- _WHAT YOU ARE ASKED TO DO_
With the pictures left out, copy the listing below exactly.
----------
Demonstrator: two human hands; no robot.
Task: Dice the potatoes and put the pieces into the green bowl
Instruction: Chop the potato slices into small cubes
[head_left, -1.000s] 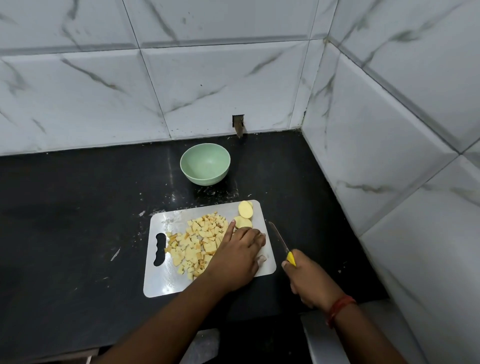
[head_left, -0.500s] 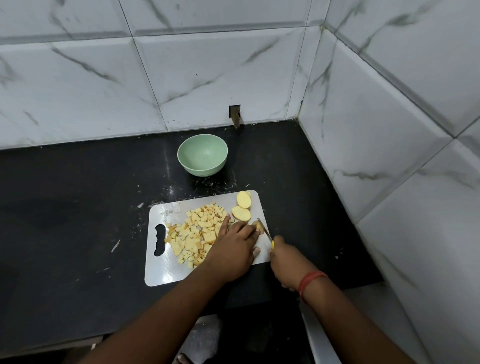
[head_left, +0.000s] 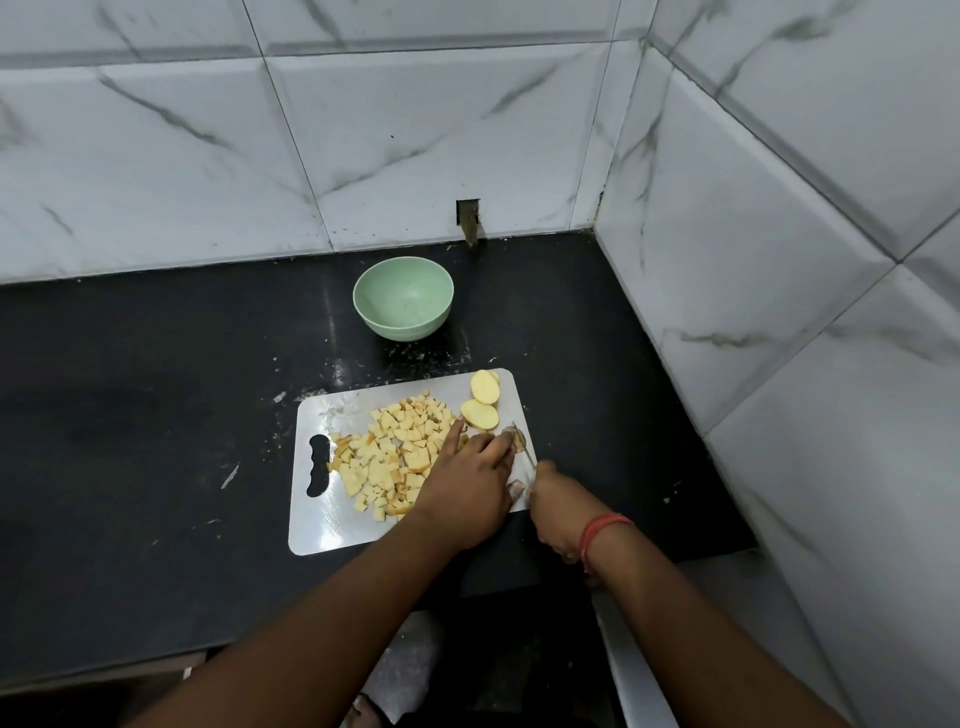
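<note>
The right hand is clenched around a knife whose handle is buried in the fist; only the thin blade shows, angled toward the worktop's back edge and meeting a small brownish potato piece at the right edge of the cutting board. A red thread band circles that wrist. The left hand lies just beside it on the board, fingers bent down over the same piece to steady it, its forefinger stretched out toward the heap of diced potato. That heap covers the middle of the board. Two halved potatoes lie cut face up at the board's back right corner, touching each other. The board sits near the front of the black worktop, its handle slot toward the left. The green bowl stands apart behind the board, near the back edge, with nothing visible inside. White marble-patterned tiles rise behind and along the right edge.
</note>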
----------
- _SOLUTION_
Demonstrator: two human hands; no robot.
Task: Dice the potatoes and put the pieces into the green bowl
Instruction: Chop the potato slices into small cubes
[head_left, -1.000s] 
[head_left, -0.500s] 
[head_left, +0.000s] 
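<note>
The right hand is clenched around a knife whose handle is buried in the fist; only the thin blade shows, angled toward the worktop's back edge and meeting a small brownish potato piece at the right edge of the cutting board. A red thread band circles that wrist. The left hand lies just beside it on the board, fingers bent down over the same piece to steady it, its forefinger stretched out toward the heap of diced potato. That heap covers the middle of the board. Two halved potatoes lie cut face up at the board's back right corner, touching each other. The board sits near the front of the black worktop, its handle slot toward the left. The green bowl stands apart behind the board, near the back edge, with nothing visible inside. White marble-patterned tiles rise behind and along the right edge.
</note>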

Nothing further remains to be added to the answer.